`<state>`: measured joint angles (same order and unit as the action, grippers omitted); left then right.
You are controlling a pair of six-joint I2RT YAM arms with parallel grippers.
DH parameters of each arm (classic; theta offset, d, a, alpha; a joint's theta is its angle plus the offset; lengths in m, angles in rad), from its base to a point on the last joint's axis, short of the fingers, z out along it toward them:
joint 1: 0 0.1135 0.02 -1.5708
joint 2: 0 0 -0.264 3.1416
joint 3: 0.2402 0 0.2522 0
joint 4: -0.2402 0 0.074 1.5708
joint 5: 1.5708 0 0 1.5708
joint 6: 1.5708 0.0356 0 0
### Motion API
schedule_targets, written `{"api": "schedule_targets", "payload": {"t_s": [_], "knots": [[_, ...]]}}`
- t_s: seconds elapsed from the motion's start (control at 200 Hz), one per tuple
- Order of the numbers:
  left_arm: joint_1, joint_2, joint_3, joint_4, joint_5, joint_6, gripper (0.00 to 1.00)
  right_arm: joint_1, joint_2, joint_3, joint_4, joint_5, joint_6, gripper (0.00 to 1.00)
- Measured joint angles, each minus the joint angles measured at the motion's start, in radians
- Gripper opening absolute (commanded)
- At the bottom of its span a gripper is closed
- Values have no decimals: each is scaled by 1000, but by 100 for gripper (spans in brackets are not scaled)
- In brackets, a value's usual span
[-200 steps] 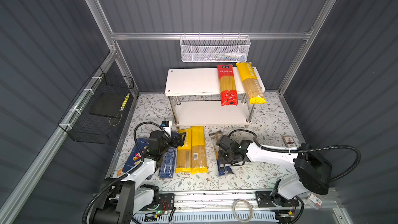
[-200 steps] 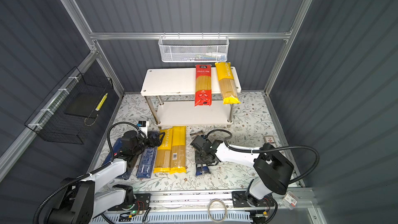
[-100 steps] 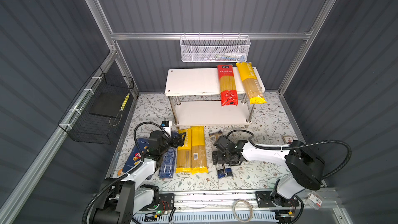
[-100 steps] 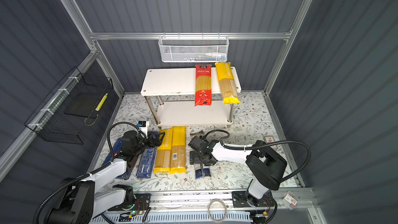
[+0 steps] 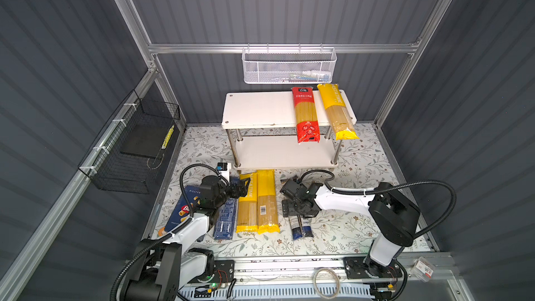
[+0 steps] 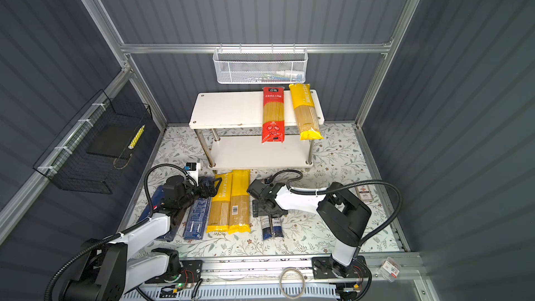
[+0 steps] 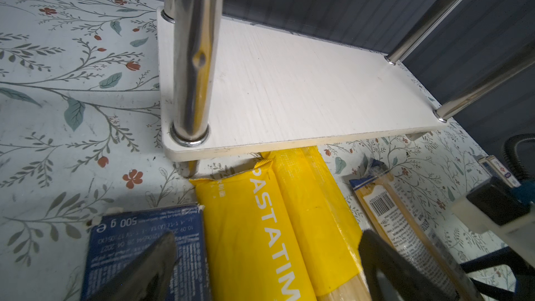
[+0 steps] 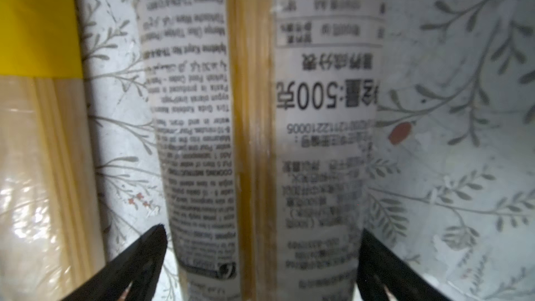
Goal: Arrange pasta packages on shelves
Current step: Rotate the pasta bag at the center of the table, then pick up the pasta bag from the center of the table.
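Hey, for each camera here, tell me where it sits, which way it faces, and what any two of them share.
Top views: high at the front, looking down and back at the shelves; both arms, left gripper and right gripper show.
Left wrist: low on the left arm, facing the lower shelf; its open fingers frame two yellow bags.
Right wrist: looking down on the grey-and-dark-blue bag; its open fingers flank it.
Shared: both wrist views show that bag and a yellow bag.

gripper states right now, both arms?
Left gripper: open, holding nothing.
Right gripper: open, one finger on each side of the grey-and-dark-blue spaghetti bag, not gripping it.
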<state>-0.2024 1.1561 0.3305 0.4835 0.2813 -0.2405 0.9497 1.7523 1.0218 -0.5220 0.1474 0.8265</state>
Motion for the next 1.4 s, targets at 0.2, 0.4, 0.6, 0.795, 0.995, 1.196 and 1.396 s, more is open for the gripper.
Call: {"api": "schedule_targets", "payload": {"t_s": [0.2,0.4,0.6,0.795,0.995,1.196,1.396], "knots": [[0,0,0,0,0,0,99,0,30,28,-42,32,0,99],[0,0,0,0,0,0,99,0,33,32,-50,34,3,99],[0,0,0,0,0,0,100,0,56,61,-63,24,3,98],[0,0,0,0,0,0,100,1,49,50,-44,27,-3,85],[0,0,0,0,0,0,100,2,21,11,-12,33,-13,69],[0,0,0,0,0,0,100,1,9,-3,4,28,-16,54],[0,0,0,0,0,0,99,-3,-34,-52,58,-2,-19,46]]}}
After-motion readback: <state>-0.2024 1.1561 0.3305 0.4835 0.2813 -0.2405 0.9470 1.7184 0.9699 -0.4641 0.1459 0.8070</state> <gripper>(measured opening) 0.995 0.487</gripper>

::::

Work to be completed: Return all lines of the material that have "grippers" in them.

Your response:
`<state>`: measured joint angles (same order and unit as the action, grippers omitted); left then right.
You are controlling a pair of six-joint I2RT YAM arms with parallel grippers.

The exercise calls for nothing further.